# My first



## joed (Mar 13, 2005)

The designer works for you. They should listen to your wants and work with you. An interview before hiring should get you a feel of what they are like. Perhaps ask for some reference pictures of jobs they have completed in the style you are asking for.

I have never worked with a designer. I don't know how their fee structure works. Do you have to pay for the first meeting to get a feel for their talents?


----------



## goodcarpenter (Aug 28, 2020)

thank you for responding, It would seem since I am paying i would have a voice but it doesn't work like that i guess. two designers i have hired one charged $150 for first hour then $100 an hour after that. the other charged $135 an hour, 2 hr min. i only used to charge $85 an hour as a general contractor and customers thought that outrages if i quoted an hourly rate , I usually just figured hrs needed to do the job and quoted accordingly. people have no idea what hourly rate is for. you have to pay for insurance, the license and you pay for both employee and employer parts of social security. I did not get sick time or vacation or any kind of retirement and on most jobs i could have earned more in a regular 9-5 job.so the $85 an hour did not all go in my pocket. My wife worked for the national lab as a secretary training co ordinater for a little over $20 an hour and was billed to the dept of energy At $80 an hr. she got vacations and sick time and a great retirment

so i do not feel $100 an hr for a decorator is unreasonable. I am not complaining about the rate just not getting what i wanted in assitance


















































410


----------



## Old Thomas (Nov 28, 2019)

I make decisions based on comfort. Great looking furniture that is uncomfortable gets kicked to the curb.


----------



## Two Knots (Nov 12, 2011)

What exactly are you needing help with? Picking paint colors, draperies,
carpets? Do you want to keep your antiques, but want to generally spiff
up the surrounding area...
If you can post a few pics, perhaps we can help.


----------



## mark sr (Jun 13, 2017)

I don't have a high opinion of interior decorators. More than a few times I've heard the customer complain or question a choice only to hear _"well that's how they do it on the west coast"_ I've been on several paint jobs where the decorator ended up getting fired.
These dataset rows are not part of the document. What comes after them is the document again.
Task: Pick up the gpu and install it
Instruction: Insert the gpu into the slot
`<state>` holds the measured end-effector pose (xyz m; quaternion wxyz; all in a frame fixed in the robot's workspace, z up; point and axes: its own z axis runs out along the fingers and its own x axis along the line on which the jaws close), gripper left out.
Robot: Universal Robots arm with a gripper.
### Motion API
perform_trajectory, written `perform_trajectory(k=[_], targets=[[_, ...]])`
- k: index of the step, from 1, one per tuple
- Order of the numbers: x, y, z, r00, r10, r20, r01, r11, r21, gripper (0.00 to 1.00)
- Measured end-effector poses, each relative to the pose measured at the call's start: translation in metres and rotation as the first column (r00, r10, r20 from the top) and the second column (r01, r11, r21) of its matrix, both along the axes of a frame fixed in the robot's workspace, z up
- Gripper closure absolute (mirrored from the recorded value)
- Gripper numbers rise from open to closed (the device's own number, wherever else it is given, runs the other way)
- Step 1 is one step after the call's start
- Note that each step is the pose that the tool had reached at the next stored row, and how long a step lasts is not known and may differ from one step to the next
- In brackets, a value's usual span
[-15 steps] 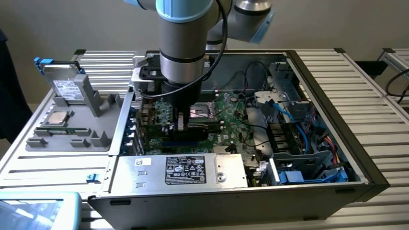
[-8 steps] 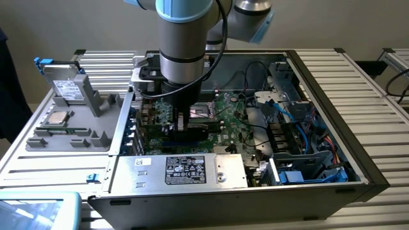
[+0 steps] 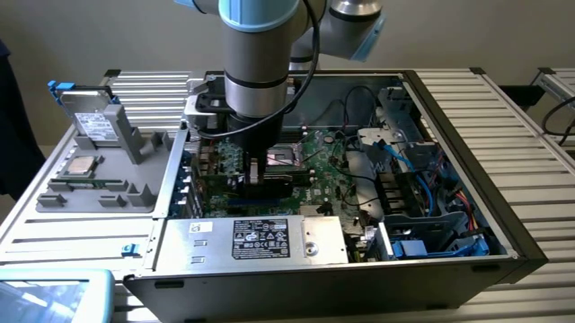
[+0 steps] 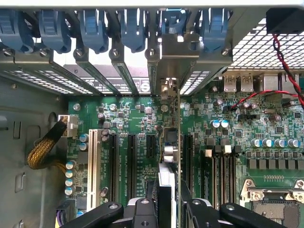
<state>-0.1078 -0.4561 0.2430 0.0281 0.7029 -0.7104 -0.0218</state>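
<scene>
End effector inside the open computer case, its two fingers pinching the gpu, which stands on edge above the motherboard with its metal bracket at the rear slot openings. Whether the card's lower edge has entered an expansion slot cannot be told. Likely hazards: a slightly tilted or offset card would meet the slot wall rather than its channel, and downward force could then flex the board or shift the card in the grip; the bracket could also catch on the rear frame. Containers: the case holds the motherboard, a labelled power supply and a drive bay with blue cables. Beside it on the slatted surface, a grey tray carries an upright hard drive, a processor and a memory stick.
</scene>
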Motion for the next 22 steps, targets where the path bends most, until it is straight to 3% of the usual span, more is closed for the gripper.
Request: perform_trajectory(k=[22], targets=[[-0.0023, 0.0011, -0.0031, 1.0, 0.0, -0.0002, 0.0, 1.0, -0.0026, 0.71]])
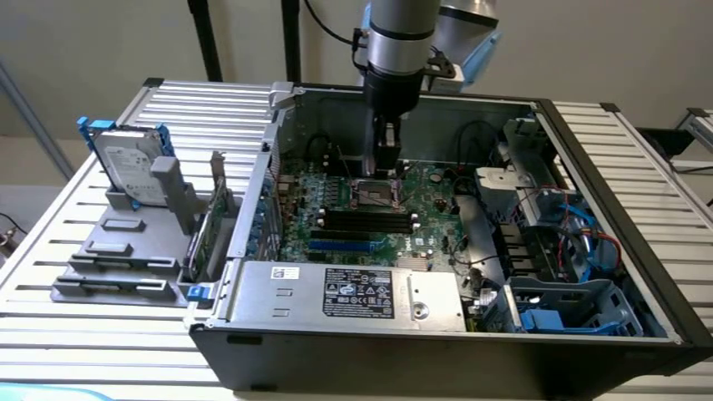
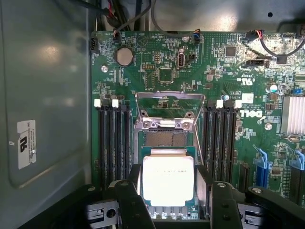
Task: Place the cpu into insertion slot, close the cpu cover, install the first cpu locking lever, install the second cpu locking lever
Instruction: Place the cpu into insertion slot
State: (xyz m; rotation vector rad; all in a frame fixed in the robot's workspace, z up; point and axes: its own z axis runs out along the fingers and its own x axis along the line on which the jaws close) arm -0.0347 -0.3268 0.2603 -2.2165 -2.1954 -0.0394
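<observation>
The cpu, a flat square chip with a dull silver top, sits between the two black fingers of my gripper, which press against its side edges. It hovers low over the insertion slot, whose dark centre shows just beyond the chip. The cpu cover, a thin silver frame, stands swung open behind the slot. A thin wire lever runs along one side of the slot. In the exterior view my gripper reaches straight down into the open case, just above the insertion slot.
Black memory slots flank the socket on both sides. The case walls enclose the motherboard. A silver power supply lies at the front, and a blue drive cage sits on the exterior view's right. A hard drive stands outside the case on the exterior view's left.
</observation>
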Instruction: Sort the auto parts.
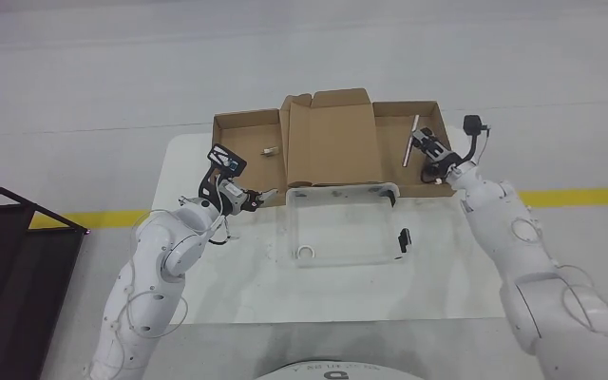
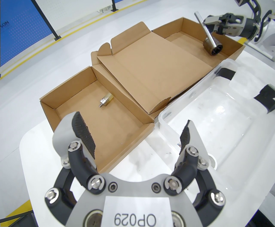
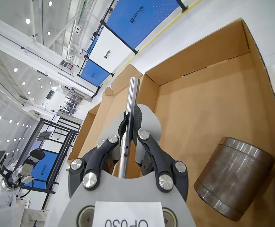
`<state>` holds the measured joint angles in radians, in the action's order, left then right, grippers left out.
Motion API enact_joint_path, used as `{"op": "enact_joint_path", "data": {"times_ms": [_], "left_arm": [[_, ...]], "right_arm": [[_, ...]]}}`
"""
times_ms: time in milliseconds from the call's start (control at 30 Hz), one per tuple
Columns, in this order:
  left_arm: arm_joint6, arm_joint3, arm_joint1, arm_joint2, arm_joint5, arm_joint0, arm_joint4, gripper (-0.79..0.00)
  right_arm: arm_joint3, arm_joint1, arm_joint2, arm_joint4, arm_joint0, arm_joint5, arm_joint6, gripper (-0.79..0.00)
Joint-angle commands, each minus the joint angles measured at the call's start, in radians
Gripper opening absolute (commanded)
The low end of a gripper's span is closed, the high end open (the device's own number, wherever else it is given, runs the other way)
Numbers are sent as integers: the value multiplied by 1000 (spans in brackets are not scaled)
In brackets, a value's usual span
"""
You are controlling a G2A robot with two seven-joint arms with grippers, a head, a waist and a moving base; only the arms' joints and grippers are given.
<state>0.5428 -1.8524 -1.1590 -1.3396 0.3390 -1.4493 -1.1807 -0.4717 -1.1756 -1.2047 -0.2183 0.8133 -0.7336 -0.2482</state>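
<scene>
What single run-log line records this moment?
right gripper: shut on steel rod | left gripper: open | metal cylinder: in right box | small fitting: in left box

At centre-left of the top view, the left box (image 1: 242, 161) gives me open floor around one small fitting (image 1: 270, 150). The big flap (image 1: 328, 133) lies between it and the right box (image 1: 391, 128), which is crowded by my right gripper (image 1: 419, 145) clamping a rod (image 1: 413, 126) beside a metal sleeve (image 3: 232, 178). The clear bin (image 1: 289, 228) stands open-topped below centre.

Factory hall: high lit ceiling (image 3: 43, 13), blue partition panels (image 3: 139, 23), yellow floor line (image 1: 570, 197).
</scene>
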Motion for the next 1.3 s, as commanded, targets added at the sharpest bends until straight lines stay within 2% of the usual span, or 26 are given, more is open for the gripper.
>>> {"op": "enact_joint_path", "data": {"times_ms": [0,200,333,567,733,767,800,833,900,1267], "left_arm": [[0,0,0,0,0,0,0,0],[0,0,0,0,0,0,0,0],[0,0,0,0,0,0,0,0],[0,0,0,0,0,0,0,0],[0,0,0,0,0,0,0,0],[0,0,0,0,0,0,0,0],[0,0,0,0,0,0,0,0],[0,0,0,0,0,0,0,0],[0,0,0,0,0,0,0,0],[-2,-8,0,6,8,0,-5,0]], "right_arm": [[0,-1,0,0,1,-3,1,-523],[-33,1,-10,4,19,-59,17,-508],[-119,13,-28,29,66,-264,-9,-471],[-540,61,-82,40,261,-279,-84,-471],[-781,101,-126,70,383,-279,-183,-456],[-814,109,-135,80,400,-279,-204,-425],[-847,116,-143,89,416,-279,-227,-302],[-877,124,-149,97,430,-279,-251,0],[-909,134,-158,117,447,-279,-282,0],[-909,134,-158,117,447,-279,-282,0]]}}
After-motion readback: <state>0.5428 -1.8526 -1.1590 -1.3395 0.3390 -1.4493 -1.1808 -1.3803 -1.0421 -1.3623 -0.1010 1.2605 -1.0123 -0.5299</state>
Sometimes the folks at your local paint store can help you pick colors. If you do go with a designer you need to figure out how to weed out the ones that can't/won't go along with your desires.


----------



## PuffsRuffsNStuf (Jul 24, 2020)

If you decide to go with the designer route again, I would recommend finding pictures of other Victorian homes that you like to show them. Find pictures of updated Victorian kitchens, dining rooms, etc. Anything that you want the designer to touch.

You may find that after looking at enough pictures, you have a good grasp of what you like and don't like - and can avoid interviewing and firing designers. 

Just googling "victorian kitchen renovation pictures" should pull up a ton of pictures for you (you can switch to image view only with the button next to the search bar). 

Good luck!


----------